### [Work task]
Only a slice of the listing below is wanted. Retype the lines from the one containing "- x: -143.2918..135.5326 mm" through the one containing "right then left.", exactly, both ends included.

### [Available data]
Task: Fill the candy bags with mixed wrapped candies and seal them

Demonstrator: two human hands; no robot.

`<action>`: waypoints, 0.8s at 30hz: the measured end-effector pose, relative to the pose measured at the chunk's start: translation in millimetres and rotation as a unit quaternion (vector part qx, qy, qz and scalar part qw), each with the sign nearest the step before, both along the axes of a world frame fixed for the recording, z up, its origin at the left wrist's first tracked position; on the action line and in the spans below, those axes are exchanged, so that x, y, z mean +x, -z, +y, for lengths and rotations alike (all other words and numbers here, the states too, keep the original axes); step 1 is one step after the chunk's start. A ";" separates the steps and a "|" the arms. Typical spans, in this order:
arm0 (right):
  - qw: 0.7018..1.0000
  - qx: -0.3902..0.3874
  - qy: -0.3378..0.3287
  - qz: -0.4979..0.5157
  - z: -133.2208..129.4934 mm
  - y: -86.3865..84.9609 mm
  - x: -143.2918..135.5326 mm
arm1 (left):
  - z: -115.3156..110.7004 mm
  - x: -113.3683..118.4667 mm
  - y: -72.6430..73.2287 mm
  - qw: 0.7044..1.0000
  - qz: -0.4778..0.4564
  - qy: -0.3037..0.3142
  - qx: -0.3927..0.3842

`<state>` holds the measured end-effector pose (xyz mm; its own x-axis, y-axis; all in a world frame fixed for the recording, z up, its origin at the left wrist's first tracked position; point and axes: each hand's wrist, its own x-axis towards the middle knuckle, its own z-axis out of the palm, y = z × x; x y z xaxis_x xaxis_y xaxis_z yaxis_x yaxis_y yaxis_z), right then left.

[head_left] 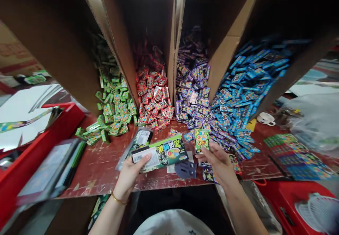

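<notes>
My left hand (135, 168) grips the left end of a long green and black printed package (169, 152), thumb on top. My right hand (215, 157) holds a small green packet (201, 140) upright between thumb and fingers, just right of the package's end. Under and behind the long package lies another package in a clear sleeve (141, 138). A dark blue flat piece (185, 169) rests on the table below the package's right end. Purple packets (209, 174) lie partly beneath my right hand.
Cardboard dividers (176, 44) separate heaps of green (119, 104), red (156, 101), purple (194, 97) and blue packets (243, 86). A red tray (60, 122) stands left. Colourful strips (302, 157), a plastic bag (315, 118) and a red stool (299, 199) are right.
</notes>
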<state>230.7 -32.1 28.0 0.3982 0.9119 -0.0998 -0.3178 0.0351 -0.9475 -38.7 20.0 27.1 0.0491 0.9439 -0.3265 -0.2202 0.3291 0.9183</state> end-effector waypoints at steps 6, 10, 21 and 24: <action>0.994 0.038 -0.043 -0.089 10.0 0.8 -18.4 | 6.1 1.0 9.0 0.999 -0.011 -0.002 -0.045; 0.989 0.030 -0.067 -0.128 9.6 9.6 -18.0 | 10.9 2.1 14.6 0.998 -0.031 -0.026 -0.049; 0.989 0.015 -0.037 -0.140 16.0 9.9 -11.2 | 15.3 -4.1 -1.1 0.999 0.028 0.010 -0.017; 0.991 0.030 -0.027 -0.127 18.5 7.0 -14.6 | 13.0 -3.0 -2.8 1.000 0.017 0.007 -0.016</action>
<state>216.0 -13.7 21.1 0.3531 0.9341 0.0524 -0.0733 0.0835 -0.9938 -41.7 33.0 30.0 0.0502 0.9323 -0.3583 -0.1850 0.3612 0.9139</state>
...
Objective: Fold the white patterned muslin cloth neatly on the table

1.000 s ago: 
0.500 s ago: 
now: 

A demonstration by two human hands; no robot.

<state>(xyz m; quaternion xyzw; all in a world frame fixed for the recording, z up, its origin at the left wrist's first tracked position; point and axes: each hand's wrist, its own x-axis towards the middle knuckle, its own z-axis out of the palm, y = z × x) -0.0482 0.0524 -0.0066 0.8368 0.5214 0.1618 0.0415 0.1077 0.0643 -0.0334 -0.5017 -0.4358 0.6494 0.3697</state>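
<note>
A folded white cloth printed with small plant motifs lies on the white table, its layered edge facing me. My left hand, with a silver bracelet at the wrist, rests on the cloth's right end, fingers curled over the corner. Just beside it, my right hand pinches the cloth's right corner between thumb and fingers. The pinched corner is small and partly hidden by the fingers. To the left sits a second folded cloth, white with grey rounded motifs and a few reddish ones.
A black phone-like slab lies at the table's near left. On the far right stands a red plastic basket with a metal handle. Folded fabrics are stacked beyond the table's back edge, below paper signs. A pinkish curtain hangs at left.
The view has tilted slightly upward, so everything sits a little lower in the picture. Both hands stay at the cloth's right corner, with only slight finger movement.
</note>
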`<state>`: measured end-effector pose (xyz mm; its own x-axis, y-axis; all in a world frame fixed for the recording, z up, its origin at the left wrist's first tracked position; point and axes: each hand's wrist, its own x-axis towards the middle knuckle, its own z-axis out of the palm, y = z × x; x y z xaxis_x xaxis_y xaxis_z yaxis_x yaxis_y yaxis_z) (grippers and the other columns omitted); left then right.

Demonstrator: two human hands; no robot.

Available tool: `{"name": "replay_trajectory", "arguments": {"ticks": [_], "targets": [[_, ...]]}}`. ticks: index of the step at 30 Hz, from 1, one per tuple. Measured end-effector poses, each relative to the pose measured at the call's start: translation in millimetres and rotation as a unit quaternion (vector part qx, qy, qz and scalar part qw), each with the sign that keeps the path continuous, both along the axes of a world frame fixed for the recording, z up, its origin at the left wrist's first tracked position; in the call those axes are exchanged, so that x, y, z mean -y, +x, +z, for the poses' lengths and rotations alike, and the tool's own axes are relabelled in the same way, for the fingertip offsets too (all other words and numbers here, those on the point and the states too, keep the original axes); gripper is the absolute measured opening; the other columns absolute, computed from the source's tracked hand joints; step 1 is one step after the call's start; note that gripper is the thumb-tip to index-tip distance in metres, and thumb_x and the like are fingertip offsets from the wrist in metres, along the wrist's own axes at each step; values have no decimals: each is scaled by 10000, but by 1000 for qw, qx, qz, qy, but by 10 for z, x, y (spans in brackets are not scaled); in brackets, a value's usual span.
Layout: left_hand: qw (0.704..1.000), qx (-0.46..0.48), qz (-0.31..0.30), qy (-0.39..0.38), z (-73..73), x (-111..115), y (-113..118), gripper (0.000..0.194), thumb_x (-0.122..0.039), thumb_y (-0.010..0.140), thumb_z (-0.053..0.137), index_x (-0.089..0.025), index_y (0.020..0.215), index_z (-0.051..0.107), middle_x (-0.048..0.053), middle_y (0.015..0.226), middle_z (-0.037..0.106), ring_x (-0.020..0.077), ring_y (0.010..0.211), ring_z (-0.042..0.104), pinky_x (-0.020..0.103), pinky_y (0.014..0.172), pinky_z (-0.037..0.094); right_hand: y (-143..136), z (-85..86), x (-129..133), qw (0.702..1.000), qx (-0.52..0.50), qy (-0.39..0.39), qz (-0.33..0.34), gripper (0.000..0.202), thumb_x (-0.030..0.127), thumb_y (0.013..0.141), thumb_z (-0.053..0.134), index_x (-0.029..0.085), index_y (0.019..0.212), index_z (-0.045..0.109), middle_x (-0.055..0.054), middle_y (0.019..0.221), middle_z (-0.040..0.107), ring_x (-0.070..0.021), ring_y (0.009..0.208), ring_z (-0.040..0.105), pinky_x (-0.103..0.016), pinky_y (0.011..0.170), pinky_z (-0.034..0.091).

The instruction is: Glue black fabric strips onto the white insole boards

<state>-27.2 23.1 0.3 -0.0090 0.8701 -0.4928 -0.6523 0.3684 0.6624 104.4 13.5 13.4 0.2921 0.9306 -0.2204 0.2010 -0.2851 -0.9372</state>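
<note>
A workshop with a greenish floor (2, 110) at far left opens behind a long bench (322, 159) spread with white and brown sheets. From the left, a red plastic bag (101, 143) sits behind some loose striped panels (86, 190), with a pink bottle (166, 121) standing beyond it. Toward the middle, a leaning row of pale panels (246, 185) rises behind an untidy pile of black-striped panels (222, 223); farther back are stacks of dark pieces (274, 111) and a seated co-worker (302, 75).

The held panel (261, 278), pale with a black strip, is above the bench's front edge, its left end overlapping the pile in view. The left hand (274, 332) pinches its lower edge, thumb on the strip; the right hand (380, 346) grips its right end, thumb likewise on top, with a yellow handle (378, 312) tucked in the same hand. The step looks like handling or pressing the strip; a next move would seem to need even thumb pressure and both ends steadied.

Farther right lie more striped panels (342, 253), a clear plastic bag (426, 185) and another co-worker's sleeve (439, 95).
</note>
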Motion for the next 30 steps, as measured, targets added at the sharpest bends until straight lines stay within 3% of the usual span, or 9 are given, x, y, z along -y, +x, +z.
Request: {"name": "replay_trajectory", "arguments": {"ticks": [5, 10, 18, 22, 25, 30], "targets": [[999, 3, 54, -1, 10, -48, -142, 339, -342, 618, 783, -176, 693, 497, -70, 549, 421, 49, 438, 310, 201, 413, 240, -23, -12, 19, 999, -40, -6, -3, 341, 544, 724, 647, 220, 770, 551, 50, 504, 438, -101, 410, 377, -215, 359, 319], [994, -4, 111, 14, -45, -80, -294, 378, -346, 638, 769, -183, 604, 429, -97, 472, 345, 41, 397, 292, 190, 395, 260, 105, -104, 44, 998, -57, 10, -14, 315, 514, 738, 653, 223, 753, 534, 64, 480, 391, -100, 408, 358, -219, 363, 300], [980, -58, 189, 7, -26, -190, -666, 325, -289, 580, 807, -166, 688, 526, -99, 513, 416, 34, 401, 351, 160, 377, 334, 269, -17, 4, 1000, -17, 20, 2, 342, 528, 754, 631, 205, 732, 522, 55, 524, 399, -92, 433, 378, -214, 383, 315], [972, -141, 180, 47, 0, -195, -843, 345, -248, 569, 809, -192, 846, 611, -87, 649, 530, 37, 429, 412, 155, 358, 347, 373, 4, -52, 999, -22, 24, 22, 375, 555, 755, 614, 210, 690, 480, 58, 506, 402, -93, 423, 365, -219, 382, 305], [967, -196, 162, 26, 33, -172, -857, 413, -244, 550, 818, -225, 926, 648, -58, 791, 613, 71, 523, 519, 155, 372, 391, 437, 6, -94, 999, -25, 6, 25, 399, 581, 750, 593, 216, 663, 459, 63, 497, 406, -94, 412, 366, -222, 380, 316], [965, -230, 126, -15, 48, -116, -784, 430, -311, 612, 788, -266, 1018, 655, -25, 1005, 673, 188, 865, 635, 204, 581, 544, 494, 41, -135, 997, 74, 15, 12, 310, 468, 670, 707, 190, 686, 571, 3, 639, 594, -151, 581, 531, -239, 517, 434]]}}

### [Exercise solution]
  - x: -143.2918..135.5326 mm
arm1 (left):
  - z: -115.3156..110.7004 mm
  - x: -113.3683..118.4667 mm
  - y: -72.6430..73.2287 mm
  - qw: 0.7044..1.0000
  - qz: -0.4778..0.4564
  - qy: -0.3037..0.3142
  - qx: -0.3927..0.3842

`<state>` holds the measured end-effector pose (xyz mm; its own x-axis, y-axis; all in a world frame fixed for the recording, z up, its origin at the left wrist's first tracked position; point and axes: each hand's wrist, its own x-axis towards the middle knuckle, its own z-axis out of the palm, y = z × x; x y z xaxis_x xaxis_y xaxis_z yaxis_x yaxis_y yaxis_z), right then left.

The output is finished and nothing more is needed.